Application for Google Summer of Code 2010 - Mahout Project
Student: Cristian Prodan
I will add a map-reduce implementation of the SimHash clustering algorithm to the Mahout project. This algorithm provides an efficient way of finding similar/identical files in a large collection of files.
Storage capacities become larger and thus it is difficult to organize and manage growing file systems. It is easy to loose track of identical copies or older versions of the files in a directory structure. Duplicate detection technologies do not extend well when files are not identical. A typical idea for detecting similar files is to see the features of a file into a high-dimensional space and then use distance within space as a measure of similarity. This may not be feasible since it involves a O(n^2) complexity of the algorithm.
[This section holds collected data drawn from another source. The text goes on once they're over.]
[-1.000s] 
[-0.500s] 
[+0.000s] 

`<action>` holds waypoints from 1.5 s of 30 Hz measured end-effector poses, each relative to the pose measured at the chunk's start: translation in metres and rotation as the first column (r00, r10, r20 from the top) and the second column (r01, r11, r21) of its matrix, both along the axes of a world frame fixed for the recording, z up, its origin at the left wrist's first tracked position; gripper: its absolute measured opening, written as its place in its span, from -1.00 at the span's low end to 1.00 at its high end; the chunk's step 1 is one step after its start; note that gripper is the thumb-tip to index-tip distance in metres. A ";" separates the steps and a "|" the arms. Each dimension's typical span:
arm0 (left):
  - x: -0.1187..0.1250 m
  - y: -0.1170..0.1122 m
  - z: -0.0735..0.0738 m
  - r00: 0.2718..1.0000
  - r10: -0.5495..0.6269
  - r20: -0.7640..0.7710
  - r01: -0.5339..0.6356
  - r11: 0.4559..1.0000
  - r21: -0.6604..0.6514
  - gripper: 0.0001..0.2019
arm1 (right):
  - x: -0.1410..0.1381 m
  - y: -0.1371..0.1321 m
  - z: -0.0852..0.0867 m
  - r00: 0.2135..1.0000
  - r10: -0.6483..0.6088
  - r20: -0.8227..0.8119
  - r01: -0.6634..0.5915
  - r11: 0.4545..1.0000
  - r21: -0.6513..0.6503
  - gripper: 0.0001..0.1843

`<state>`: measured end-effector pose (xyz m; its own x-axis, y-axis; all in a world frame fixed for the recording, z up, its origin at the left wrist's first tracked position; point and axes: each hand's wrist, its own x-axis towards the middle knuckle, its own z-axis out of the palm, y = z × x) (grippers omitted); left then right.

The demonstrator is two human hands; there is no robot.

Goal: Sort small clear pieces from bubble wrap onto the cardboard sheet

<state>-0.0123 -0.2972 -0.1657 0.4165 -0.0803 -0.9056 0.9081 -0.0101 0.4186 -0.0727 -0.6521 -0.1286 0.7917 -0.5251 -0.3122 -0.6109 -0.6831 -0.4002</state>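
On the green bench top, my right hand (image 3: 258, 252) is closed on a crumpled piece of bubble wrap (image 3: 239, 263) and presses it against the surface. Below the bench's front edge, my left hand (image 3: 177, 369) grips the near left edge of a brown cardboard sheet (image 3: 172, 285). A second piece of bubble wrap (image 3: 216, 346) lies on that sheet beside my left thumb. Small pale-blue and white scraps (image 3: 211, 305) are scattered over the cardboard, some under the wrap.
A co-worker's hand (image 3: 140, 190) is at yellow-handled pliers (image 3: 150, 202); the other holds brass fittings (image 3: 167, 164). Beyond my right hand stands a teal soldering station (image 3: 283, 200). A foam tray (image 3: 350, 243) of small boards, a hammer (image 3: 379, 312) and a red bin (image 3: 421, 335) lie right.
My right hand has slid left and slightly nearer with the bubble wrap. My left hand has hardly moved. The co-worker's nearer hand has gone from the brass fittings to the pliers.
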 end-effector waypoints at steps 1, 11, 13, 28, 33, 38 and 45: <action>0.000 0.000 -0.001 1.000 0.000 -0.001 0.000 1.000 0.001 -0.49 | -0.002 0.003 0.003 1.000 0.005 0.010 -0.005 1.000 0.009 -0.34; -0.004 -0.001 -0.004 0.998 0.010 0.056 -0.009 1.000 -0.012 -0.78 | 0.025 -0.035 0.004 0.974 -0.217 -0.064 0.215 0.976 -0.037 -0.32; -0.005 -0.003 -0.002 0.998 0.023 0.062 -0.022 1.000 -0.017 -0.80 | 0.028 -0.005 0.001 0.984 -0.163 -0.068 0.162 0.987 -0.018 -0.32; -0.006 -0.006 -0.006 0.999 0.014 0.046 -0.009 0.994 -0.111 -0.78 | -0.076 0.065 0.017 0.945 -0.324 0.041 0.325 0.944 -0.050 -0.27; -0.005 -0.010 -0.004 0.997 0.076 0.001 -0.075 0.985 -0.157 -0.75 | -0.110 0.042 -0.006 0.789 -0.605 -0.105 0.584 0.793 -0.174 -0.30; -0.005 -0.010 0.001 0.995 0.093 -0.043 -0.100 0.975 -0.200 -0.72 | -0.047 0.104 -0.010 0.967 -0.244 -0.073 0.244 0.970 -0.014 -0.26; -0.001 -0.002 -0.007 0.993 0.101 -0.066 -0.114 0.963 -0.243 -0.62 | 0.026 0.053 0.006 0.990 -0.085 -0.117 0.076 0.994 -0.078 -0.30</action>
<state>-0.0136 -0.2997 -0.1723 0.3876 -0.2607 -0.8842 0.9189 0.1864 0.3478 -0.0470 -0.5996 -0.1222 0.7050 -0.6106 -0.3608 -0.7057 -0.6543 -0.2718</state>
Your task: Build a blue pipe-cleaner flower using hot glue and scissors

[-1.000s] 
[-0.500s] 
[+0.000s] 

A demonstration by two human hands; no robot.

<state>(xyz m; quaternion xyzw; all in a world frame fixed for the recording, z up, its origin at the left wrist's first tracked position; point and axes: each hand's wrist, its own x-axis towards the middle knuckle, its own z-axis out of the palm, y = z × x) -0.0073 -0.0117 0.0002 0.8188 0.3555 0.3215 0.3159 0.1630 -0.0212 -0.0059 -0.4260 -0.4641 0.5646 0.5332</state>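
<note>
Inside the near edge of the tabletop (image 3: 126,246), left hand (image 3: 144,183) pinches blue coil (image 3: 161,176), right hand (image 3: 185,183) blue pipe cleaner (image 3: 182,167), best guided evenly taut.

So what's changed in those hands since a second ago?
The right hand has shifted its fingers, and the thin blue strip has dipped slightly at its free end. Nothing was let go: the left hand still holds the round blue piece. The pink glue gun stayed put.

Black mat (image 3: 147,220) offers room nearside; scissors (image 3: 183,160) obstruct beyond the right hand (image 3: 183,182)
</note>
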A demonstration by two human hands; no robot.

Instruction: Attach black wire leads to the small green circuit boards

If these file-to-vector mappings are reduced ow a one-dimensional space, then the data points could be sorted in O(n log n) time - a big increase of detection speed.
I will implement the SimHash algorithm presented in detail in . The idea is the following: using a hash function that hashed similar files to similar values, file similarity could be determined simply by comparing pre-sorted hash key values.
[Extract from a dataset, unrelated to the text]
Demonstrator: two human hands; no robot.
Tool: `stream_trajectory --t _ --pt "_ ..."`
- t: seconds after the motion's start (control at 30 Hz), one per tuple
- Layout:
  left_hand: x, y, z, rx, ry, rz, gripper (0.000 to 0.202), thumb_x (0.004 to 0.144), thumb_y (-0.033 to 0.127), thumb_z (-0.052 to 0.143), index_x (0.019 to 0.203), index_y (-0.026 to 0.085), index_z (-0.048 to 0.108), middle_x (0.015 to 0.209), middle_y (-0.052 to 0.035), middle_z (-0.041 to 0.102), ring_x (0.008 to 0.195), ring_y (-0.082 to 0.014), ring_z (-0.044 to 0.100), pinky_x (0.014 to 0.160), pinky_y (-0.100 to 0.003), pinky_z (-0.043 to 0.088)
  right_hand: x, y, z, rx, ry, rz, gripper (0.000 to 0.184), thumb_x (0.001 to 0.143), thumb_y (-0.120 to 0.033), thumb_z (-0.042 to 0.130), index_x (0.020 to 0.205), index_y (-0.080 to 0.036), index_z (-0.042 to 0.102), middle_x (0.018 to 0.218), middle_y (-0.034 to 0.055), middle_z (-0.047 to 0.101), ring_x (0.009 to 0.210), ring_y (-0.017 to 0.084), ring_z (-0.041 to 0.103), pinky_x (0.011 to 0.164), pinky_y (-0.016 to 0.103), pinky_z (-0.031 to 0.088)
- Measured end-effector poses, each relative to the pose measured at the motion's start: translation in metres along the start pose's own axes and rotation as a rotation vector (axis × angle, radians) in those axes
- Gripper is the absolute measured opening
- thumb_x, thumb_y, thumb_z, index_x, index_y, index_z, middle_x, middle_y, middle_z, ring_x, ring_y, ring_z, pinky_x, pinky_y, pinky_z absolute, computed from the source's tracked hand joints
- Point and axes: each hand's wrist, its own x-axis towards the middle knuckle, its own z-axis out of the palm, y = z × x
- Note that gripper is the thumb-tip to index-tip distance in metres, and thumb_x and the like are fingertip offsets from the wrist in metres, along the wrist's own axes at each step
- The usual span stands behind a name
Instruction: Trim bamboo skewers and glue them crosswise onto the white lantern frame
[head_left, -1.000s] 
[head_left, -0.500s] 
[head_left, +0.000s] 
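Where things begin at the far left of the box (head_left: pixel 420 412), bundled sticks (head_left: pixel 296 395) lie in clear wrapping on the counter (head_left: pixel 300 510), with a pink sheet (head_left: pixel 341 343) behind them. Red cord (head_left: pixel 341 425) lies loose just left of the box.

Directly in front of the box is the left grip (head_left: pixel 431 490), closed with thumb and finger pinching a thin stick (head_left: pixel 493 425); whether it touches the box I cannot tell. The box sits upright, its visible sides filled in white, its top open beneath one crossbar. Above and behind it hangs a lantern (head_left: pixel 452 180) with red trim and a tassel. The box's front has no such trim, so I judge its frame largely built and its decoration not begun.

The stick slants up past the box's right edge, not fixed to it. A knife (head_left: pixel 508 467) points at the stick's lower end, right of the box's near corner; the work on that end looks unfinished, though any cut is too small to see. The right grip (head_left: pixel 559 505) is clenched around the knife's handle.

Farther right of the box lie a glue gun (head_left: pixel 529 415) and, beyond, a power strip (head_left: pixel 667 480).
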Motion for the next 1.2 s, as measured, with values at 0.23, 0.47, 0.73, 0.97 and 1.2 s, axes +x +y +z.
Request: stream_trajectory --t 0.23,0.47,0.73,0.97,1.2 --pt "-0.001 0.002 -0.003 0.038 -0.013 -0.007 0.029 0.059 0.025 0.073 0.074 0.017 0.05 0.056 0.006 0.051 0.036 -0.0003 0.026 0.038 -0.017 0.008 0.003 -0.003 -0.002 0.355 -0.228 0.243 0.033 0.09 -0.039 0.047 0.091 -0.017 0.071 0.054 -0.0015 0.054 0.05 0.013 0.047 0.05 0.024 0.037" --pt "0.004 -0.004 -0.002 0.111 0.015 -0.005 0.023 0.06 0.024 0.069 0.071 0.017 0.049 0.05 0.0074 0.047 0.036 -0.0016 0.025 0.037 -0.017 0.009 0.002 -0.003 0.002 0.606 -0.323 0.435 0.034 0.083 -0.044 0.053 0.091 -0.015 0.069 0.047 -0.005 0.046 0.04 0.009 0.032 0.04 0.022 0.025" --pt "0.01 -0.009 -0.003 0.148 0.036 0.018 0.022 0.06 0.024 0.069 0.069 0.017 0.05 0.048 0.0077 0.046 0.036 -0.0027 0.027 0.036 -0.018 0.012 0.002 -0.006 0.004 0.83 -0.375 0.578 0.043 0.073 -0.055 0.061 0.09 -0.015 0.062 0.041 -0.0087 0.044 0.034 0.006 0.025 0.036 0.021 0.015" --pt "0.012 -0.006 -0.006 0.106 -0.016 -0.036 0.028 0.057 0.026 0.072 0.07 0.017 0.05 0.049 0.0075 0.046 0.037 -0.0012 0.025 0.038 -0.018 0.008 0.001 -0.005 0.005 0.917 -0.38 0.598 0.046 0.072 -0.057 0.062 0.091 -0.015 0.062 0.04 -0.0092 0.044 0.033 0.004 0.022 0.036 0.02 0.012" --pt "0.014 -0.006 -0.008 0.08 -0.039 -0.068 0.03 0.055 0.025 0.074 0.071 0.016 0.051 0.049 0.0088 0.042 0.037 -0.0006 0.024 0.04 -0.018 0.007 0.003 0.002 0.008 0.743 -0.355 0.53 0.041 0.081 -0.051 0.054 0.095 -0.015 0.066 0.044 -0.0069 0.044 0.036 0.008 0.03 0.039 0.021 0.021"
I will implement a family of similarity hash functions which will do this, as described in . Furthermore, the performance will be enhanced by storing auxiliary data used to compute the hash keys. This data will be used as a second filter after a hash key comparison indicates that two files are potentially similar.
Properties for the similarity function and the algorithm:
- very similar files map to very similar or even the same hash key;
- distance between keys should be some measure of the difference between files. This would lead to keys proportional to file sizes and this would create false positives. The auxiliary data mentioned above will provide an easy and efficient way of refining the similarity detection.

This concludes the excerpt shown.